You can of course load it into an XML DOM tree (not sure what this will be in Python) and ask to get text only as a string, but you could end up with many other "dead ends" just because the OOXML spec is around 6000 pages long and MS Word can write lots of "stuff" you don't expect. So you could end up writing your own document processing library.

Or you can try using Aspose.Words.

It is available as .NET and Java products. Both can be used from Python. One via COM Interop another via JPype.
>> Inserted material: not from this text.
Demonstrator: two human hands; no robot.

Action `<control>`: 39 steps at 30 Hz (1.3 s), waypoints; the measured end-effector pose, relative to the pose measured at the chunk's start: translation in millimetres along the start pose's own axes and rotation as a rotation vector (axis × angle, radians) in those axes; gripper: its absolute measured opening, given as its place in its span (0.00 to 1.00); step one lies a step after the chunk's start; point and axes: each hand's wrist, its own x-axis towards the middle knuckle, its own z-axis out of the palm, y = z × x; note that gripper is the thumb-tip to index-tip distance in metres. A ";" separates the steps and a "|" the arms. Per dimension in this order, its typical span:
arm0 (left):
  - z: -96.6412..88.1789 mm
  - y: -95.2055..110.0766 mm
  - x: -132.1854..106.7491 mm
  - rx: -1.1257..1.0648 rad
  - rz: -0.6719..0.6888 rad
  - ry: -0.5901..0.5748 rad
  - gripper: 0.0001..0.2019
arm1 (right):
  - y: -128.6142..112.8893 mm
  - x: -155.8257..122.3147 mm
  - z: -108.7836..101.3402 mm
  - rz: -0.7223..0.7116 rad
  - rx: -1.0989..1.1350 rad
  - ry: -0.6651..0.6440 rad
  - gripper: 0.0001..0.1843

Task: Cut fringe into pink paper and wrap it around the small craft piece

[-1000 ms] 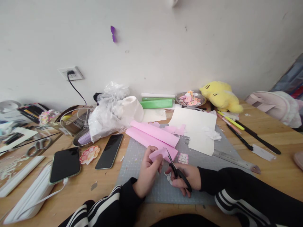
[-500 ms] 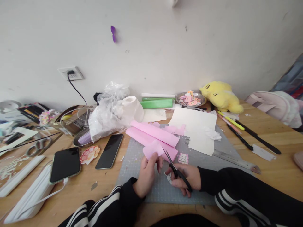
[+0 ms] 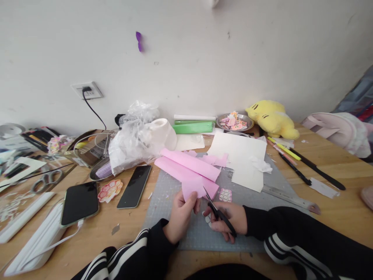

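My left hand [image 3: 180, 216] pinches a small piece of pink paper [image 3: 191, 188] and holds it upright over the grey cutting mat [image 3: 189, 237]. My right hand [image 3: 230, 219] grips small black scissors [image 3: 217, 212] just to the right of it, their blades pointing up and left toward the paper's edge. Behind the hands lie rolled pink sheets [image 3: 189, 165] and a small patterned cut-out [image 3: 225, 195] on the mat. Both arms wear black sleeves with white stripes.
Two phones [image 3: 80, 203] [image 3: 135, 186] lie to the left, beside a flower sticker [image 3: 110, 190]. White card [image 3: 241, 159], a metal ruler [image 3: 291, 198], pens [image 3: 291, 165], a yellow plush [image 3: 272, 118], a plastic bag [image 3: 134, 136] and grey scissors [image 3: 46, 181] surround the mat.
My left hand turned the pink piece from lying flat to standing upright and shifted it slightly; the scissors in my right hand barely moved.
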 end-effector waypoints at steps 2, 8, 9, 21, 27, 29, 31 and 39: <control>-1.3 -1.6 0.1 0.007 -0.003 -0.013 0.18 | -0.2 -0.3 -0.2 0.003 -0.006 -0.004 0.29; -2.1 -1.7 -0.1 -0.006 0.014 -0.024 0.17 | 0.0 -0.3 -0.7 0.021 -0.010 -0.006 0.27; -2.0 -1.4 -0.1 -0.018 0.013 -0.020 0.17 | 0.3 -0.2 -0.7 0.018 -0.011 -0.007 0.27; 3.7 5.5 1.2 -0.028 -0.016 -0.017 0.18 | -2.1 -2.1 0.2 -0.004 -0.018 -0.012 0.25; 5.5 8.5 1.5 0.087 -0.063 -0.064 0.23 | -2.6 -2.5 0.6 0.018 -0.027 -0.012 0.25; 5.7 8.1 1.2 0.113 -0.062 -0.086 0.23 | -2.7 -2.6 0.6 0.025 -0.029 -0.011 0.26; 5.9 7.9 0.7 0.128 -0.063 -0.089 0.22 | -2.7 -2.7 0.6 0.020 -0.023 -0.014 0.27; 2.6 3.5 -0.7 0.152 -0.041 -0.134 0.19 | -2.7 -2.8 0.4 0.023 -0.022 -0.004 0.28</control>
See Aspose.Words Programmers Guide, Utilize Aspose.Words in Other Programming Languages (sorry I can't post a second link, stackoverflow does not let me yet).

Solution 5

You can use docx2txt to get the text inside the docx, than search in that txt

npm install -g docx2txt
docx2txt input.docx # This will  print the text to stdout
Share:
47,327
Gerry
Author by

Gerry

Updated on July 09, 2022

Comments

  • Gerry
    Gerry almost 2 years

    I'd like to search a Word 2007 file (.docx) for a text string, e.g., "some special phrase" that could/would be found from a search within Word.
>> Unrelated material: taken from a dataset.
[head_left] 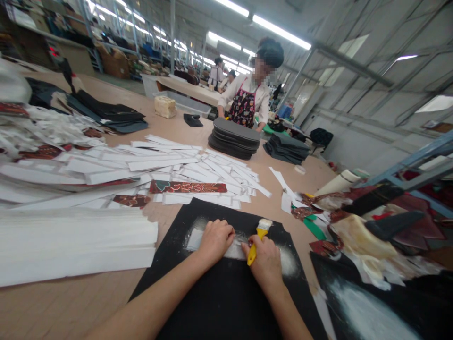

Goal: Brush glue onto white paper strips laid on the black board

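My left hand (215, 241) presses with curled fingers on a white strip (195, 240) that lies on a black mat (219, 293) smeared with white glue. My right hand (265, 262) is closed round the yellow handle of a small brush (260, 232); its pale bristles point away from me, just past the strip. The two hands almost touch over the strip. A red patterned strip (187, 187) lies beyond the mat among white strips.
Piles of white strips (106, 170) cover the table's left and middle. Stacks of dark grey pieces (233, 137) stand farther back, where a person in an apron (247, 101) works. Glue-stained scraps and fabric (357, 231) crowd the right, beside a second black mat (389, 302).
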`<state>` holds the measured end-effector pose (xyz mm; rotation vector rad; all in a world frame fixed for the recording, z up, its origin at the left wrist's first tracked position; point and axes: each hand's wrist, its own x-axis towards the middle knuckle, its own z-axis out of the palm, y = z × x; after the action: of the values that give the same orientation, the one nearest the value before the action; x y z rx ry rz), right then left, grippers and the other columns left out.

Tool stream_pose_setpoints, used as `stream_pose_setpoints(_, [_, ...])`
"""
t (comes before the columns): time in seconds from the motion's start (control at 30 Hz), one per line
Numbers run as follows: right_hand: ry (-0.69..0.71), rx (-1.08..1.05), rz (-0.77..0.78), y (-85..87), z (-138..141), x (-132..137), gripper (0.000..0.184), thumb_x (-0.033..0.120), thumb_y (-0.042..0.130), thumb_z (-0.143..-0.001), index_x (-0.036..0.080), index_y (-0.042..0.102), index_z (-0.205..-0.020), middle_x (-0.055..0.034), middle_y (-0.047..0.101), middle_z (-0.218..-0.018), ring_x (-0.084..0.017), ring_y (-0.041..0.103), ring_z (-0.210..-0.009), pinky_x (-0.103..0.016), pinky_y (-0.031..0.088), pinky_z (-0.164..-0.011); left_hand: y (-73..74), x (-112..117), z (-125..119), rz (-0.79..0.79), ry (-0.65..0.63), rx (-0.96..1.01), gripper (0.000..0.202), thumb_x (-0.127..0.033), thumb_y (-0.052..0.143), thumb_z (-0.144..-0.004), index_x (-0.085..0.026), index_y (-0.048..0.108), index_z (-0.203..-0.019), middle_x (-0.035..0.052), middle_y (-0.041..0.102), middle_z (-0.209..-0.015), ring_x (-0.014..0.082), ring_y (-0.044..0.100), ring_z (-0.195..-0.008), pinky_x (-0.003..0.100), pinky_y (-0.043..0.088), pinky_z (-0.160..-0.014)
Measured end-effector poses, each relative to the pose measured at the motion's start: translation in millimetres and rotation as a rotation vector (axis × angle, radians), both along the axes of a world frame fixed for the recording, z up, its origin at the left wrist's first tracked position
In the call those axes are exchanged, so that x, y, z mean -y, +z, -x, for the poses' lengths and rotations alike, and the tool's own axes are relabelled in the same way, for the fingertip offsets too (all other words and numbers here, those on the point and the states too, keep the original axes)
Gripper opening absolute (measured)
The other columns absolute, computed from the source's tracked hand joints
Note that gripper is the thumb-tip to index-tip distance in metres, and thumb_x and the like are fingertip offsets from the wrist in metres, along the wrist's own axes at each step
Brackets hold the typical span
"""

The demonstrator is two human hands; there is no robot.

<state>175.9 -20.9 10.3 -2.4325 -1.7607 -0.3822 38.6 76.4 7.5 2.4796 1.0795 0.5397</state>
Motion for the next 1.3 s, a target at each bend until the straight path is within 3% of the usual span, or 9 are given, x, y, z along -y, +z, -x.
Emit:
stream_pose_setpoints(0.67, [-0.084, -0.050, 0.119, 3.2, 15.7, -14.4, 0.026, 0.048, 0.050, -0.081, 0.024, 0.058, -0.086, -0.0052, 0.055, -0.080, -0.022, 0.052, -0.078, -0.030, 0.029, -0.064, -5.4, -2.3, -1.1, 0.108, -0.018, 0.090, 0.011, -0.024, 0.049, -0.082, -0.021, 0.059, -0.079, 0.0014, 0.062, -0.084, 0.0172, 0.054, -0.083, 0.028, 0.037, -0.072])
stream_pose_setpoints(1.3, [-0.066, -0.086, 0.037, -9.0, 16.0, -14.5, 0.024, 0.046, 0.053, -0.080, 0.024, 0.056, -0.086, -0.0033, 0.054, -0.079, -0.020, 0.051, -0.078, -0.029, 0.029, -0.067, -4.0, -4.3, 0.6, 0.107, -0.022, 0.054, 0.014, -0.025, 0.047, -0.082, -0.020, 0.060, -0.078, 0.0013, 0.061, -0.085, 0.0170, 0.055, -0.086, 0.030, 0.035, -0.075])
    Is there a way from Python to see the text? I have no interest in formatting - I just want to classify documents as having or not having "some special phrase".

  • mikemaccana
    mikemaccana over 14 years
    It's probably easier to look for the phrase in the element text (using an XML parser) than having to worry about whether part of your text is matched by an element name.
  • user1006544
    user1006544 over 12 years
    Ya i get all the xml file.Now i want to ask you that How can we get all the values like (bold,italic ,color,fonname,space ) and all the formatting setting ,How can we get this values from xml.
  • claws
    claws over 11 years
    OOXML spec is around 6000 pages long : You've got to be kidding me :O
  • 11684
    11684 over 11 years
    Wait... You wrote an entire module just for this question?!
  • mikemaccana
    mikemaccana over 11 years
    @11684 Yes, I had the same problem as the poster, and all I could fine were horrible solutions for invoking .net or Java from Python.
  • Marc Maxmeister
    Marc Maxmeister about 11 years
    If I knew how to give you my reputation points, I would award them for this -write-a-solution- answer! So I tweeted it instead. MAJOR THANKS! (total time to solve this problem: 25mins, thanks to someone writing the code for me)
  • Vishwanath
    Vishwanath almost 11 years
    I think nailer deserves a meme. "Good guy nailer. Sees that a friend is troubled with a code. Writes a library himself."
  • mpiskore
    mpiskore over 5 years
    Since asterisk imports are an antipattern I'd suggest from docx import document, opendocx
  • Top-Master
    Top-Master about 5 years
    Although I was searching for a C++ library, this is really a motivating answer...
  • Dirk Schiller
    Dirk Schiller about 4 years
    opendocxand search doesn't work in Release v0.8.10. I couldn't find any Information about search. opendocx seems to be now Document.